I can advise that in 2018 a total of 90 individual doctors engaged in employment under the scheme in this manner and that 95 individuals have done so to date in 2019. Further advice from key stakeholders received over the course of 2019 indicates that these figures represent a minority cohort of the total number of overseas medical professionals engaged to provide locum services in the State. The Minister has made some changes this month, but I will probably say more about those in my next contribution.
We are talking about a small number of people, but they have important skills. If we are to attract other people with that skill set, they must not become bound up in a lot of unnecessary bureaucracy. I acknowledge that there have to be safeguards, but this skill set is undoubtedly required.
Is there ongoing engagement with the professional bodies on this matter, specifically as it relates to general practice? If changes are being made, they may be helpful. It is only when problems arise that one gets a fuller understanding of the issues that people encounter.
I would appreciate it if the Minister looked at that.
The policy related to the use of locum doctors in the primary care sector is primarily a matter for the HSE. The role of immigration service delivery of the Department of Justice and Equality is to provide immigration mechanisms for non-EEA medical personnel recruited to fill temporary vacancies in the health sector as and when required and to meet the needs identified by the HSE. These mechanisms are kept under continuous review with the HSE to ensure that the process retains sufficient flexibility to address urgent recruitment requirements as they arise.

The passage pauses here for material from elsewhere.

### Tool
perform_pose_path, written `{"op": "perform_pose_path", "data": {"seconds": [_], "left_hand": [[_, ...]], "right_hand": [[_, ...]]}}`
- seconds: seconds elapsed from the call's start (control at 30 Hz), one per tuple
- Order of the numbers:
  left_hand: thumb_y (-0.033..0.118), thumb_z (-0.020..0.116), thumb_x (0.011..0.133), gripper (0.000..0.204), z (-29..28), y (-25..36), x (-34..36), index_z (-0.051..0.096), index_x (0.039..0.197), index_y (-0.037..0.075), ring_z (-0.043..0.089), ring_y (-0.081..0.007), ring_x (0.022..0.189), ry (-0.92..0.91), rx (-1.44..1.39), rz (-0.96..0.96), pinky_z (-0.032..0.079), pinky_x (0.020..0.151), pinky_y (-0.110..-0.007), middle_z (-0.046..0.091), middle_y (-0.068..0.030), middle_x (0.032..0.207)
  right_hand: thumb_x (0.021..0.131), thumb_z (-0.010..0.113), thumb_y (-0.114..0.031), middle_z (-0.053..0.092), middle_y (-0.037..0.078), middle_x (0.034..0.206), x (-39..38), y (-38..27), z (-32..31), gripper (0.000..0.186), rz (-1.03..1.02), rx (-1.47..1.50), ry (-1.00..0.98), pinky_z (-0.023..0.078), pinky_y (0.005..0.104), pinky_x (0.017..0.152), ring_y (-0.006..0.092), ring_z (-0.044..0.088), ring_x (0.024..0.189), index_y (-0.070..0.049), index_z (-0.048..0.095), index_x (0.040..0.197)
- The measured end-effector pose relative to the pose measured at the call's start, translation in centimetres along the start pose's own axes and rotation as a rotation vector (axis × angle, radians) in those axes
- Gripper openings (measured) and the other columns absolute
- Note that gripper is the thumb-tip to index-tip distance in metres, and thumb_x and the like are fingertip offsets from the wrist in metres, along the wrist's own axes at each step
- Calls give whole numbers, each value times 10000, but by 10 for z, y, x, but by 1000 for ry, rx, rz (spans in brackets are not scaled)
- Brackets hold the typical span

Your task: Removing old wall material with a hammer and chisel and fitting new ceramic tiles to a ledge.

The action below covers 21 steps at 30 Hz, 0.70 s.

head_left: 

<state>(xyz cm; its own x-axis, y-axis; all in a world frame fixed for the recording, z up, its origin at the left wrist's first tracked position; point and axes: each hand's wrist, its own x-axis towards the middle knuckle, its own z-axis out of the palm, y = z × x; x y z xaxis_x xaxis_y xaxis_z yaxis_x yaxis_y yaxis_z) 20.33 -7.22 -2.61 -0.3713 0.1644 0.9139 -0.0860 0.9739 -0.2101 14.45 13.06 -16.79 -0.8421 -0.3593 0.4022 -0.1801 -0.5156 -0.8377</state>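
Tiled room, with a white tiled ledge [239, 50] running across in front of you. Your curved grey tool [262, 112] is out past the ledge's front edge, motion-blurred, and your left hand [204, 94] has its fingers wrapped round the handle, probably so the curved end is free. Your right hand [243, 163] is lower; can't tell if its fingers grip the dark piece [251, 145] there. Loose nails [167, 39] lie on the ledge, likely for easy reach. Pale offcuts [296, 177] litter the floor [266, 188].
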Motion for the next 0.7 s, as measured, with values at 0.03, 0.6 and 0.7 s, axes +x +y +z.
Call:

The Department continues to liaise with the HSE to ensure that sufficient flexibility is available within the locum scheme. In that regard, I draw the Deputy's attention to the revised arrangements for locum GPs, which the Minister, Deputy Flanagan, announced recently on 22 November. It is very recent and the Deputy may not be aware of it. The revised arrangements, which are published on the immigration service delivery website, provide enhanced provisions in respect of applications processing and intermittent travel for locum doctors and offer a further demonstration of the capacity of the State to operate flexible and fluid schemes to meet fast-changing employment requirements while also promoting ongoing compliance with employment law and taxation obligations, to which the Deputy alluded, under a variety of sectors.
On the Deputy's final point, I understand that the doctors' co-operatives welcome the changes in the atypical working scheme, which were announced only last week. That is on the inis.gov.iewebsite. It means that the waiting time changes and that doctors can take some time within the 90 days to leave the country and go home if they need to do that. They were the two main requests of the GP co-operatives. Those changes were made only last week, and they have been welcomed, but we are open to other suggestions as the need arises. I hope the Deputy will be happy with that response.